With seven seniors remaining, only three of whom saw playing time in 2010, Talkington has his work cut out for him in a competitive district.
“There are some strong teams in our district, and we aim to be competitive,” he added.
“McCasland’s an important part of out team, on both sides of the ball,” he said. “We’re going to mix it up with him and [junior quarterback] K.J. Luster under center, moving A.J. around to some different spots to take advantage of his athletic abilities.”
“We’re seeing some step up into leadership positions, which is important,” Talkington said. “But we’re also waiting for a few others to come along as the season progresses.”

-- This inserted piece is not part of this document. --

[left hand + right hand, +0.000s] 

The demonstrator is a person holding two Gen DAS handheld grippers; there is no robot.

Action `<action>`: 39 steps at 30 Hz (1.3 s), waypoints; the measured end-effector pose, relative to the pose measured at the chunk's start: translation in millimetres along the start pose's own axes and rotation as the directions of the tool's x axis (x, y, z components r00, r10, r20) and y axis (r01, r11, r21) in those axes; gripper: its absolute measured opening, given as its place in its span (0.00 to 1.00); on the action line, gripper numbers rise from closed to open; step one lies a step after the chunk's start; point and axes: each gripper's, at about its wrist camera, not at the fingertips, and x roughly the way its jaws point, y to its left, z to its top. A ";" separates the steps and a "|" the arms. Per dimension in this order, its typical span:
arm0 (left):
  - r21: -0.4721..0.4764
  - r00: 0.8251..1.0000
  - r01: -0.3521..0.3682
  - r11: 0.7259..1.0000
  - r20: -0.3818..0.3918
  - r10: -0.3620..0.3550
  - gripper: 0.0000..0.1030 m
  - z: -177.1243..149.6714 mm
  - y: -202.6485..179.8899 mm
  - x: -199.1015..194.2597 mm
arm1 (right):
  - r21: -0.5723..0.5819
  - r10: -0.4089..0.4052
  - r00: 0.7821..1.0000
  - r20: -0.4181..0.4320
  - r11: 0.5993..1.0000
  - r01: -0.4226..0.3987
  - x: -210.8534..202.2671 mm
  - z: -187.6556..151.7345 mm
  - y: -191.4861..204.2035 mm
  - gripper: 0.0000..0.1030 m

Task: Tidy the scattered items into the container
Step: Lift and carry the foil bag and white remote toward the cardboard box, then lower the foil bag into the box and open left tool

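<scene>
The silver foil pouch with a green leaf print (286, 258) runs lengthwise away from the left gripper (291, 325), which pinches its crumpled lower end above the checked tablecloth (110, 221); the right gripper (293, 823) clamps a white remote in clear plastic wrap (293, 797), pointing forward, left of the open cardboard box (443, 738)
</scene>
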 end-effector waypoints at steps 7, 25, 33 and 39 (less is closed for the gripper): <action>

Some of the young upstarts expected to shine are sophomore halfbacks Dacorian Ford and Jamal Kelly (6’1″ 223-pounds), as well as linemen Weston Gillis and Brayden Hankins. Sophomores T.J. Lewis and Aden Williams were also thrust into action late last year due to injuries and will have to play above their experience in starting roles.
“Every position has to be earned every day,” Talkington said. “We can’t afford to have anyone coast or go half-speed […] everyone’s got to work hard for us to get better as a team.”
All the same, Talkington dismisses any notion of a “youth movement” on this year’s team, explaining that he has juniors and sophomores that have had considerable playing time since their freshman year.
“Right now we’re looking for players who are focused, who are learning and continuing to push themselves,” he said. “By Friday night we expect to put our best 11 players on both sides of the ball and play hard for four quarters.”
Overton is picked last or next to last by almost every media outlet, but Talkington says it’s almost impossible to predict what might happen in a football season.
“It’s really not something we’re following or paying attention to, I know it’s fun to predict what you think might happen but it’s not something that affects our players either way,” he said. “We’re not going into the season resigned to finish last or trying to prove anything to anyone, we’re working toward getting better with each practice each week and preparing for one game at a time.”
Overton starts the season Friday night with a test against Class 1A powerhouse Cayuga at home. While not the same Wildcat team without current Longhorn fullback Traylon Shead and A&M wideout Malcome Kennedy, Talkington said it is still a quality program.
“You have a team with players that had that kind of experience as underclassmen, so you know they know how to win in big games,” he said. “So we’re looking forward to a big test right away to help see where we are and where we’ve got to go.”
Following another home stand against Class 2A Union Grove, the Mustangs travel to Rusk County rival Mount Enterprise.
“They’ve got some good young players and they had an impressive playoff run,” Talkington said. “It’s always a competitive game.”
Though working in private business in recent years, Talkington’s return to coaching felt perfectly natural to him.
“You see different trends and formations come and go over the years but, in the end, the game is still the same,” he said.
“It’s still about working hard, knowing what you’re supposed to do, and doing it when an opportunity arise.”